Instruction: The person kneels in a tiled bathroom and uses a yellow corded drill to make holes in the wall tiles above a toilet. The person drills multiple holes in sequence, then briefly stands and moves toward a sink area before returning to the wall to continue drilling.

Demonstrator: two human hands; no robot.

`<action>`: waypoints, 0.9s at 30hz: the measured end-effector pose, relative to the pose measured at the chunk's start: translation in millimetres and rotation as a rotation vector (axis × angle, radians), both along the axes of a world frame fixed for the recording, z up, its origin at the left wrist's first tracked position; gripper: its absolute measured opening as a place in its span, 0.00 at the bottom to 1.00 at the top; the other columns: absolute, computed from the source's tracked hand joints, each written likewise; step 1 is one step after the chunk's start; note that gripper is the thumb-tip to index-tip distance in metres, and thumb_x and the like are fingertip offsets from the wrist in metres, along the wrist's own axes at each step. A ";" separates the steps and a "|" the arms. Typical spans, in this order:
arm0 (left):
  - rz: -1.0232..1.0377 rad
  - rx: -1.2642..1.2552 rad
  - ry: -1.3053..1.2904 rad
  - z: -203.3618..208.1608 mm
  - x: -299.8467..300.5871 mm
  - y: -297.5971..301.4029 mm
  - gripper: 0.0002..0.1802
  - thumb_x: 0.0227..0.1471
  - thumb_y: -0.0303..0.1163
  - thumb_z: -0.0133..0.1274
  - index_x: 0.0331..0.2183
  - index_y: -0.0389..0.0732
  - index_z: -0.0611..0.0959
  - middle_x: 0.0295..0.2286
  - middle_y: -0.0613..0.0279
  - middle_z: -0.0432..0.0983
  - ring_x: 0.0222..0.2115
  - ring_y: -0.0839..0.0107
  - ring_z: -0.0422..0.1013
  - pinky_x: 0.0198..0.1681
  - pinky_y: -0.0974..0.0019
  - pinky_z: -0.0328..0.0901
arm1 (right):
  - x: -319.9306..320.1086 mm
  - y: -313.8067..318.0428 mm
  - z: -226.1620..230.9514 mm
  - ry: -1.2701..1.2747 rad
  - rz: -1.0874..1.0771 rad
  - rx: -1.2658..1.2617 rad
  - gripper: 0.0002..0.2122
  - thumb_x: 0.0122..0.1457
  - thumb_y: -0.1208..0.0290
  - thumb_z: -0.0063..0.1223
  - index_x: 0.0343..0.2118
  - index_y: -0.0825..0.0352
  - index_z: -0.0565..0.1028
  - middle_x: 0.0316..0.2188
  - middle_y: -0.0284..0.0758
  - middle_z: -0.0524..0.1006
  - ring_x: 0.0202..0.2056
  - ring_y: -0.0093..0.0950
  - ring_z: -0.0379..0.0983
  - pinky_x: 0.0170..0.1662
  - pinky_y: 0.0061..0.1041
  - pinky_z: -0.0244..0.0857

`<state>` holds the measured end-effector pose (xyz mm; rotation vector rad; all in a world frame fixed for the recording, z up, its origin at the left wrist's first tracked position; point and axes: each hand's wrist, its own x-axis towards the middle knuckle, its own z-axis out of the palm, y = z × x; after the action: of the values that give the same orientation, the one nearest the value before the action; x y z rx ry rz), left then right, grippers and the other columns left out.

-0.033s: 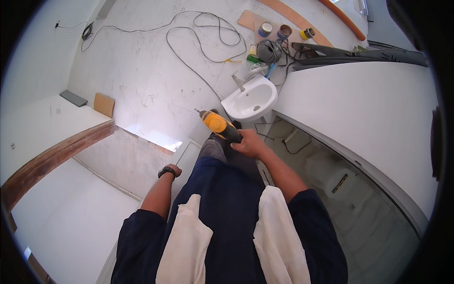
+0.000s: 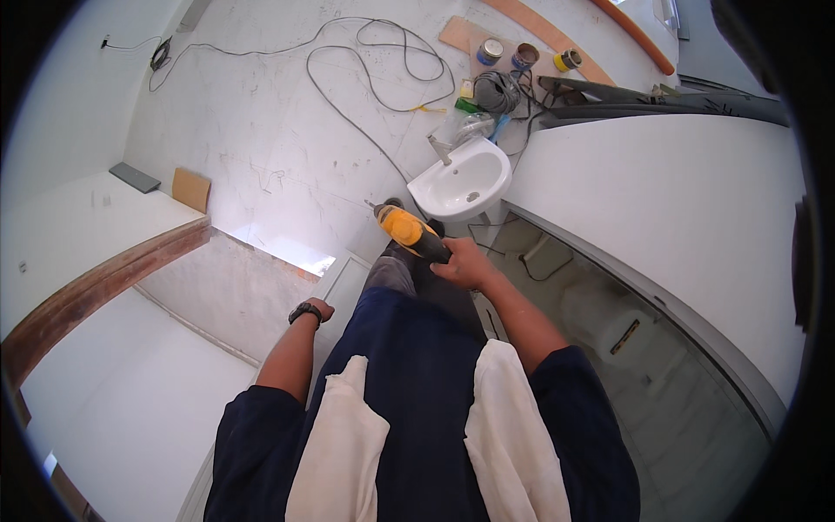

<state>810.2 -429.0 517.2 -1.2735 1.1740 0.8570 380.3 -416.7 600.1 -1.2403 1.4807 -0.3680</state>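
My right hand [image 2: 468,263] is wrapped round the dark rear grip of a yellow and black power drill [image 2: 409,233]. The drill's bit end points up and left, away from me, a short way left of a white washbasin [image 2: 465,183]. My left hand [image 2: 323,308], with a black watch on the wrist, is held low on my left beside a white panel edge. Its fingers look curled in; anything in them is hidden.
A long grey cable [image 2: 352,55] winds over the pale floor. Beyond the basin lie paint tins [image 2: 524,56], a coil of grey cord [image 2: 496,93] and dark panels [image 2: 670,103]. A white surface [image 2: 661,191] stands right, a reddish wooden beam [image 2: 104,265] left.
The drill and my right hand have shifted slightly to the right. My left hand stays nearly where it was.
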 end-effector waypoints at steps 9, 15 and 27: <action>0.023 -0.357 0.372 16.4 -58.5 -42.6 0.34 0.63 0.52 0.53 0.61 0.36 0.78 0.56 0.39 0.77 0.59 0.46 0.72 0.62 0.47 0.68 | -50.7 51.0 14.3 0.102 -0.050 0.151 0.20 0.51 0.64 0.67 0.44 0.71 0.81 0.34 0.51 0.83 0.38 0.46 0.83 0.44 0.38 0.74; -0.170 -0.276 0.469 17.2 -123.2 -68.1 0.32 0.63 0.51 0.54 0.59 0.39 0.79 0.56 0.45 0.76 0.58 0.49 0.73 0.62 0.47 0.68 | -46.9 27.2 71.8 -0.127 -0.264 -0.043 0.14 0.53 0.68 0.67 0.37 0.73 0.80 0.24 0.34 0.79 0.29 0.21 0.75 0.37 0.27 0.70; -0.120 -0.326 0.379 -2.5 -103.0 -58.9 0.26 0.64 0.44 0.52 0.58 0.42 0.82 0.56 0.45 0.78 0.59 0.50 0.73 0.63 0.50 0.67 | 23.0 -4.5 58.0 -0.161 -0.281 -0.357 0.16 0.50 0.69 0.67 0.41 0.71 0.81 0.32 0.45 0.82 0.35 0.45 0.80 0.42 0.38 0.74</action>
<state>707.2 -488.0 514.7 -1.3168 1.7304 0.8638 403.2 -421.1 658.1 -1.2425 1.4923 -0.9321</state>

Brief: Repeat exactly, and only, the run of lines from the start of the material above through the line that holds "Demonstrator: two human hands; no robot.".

Exercise answer:
Instruction: The person kneels in a tiled bathroom and uses a yellow corded drill to make holes in the wall tiles above a toilet. The person drills multiple holes in sequence, then briefly stands and moves toward a sink area before returning to the wall to continue drilling.

Demonstrator: two human hands; no robot.

That completes the answer to this exercise.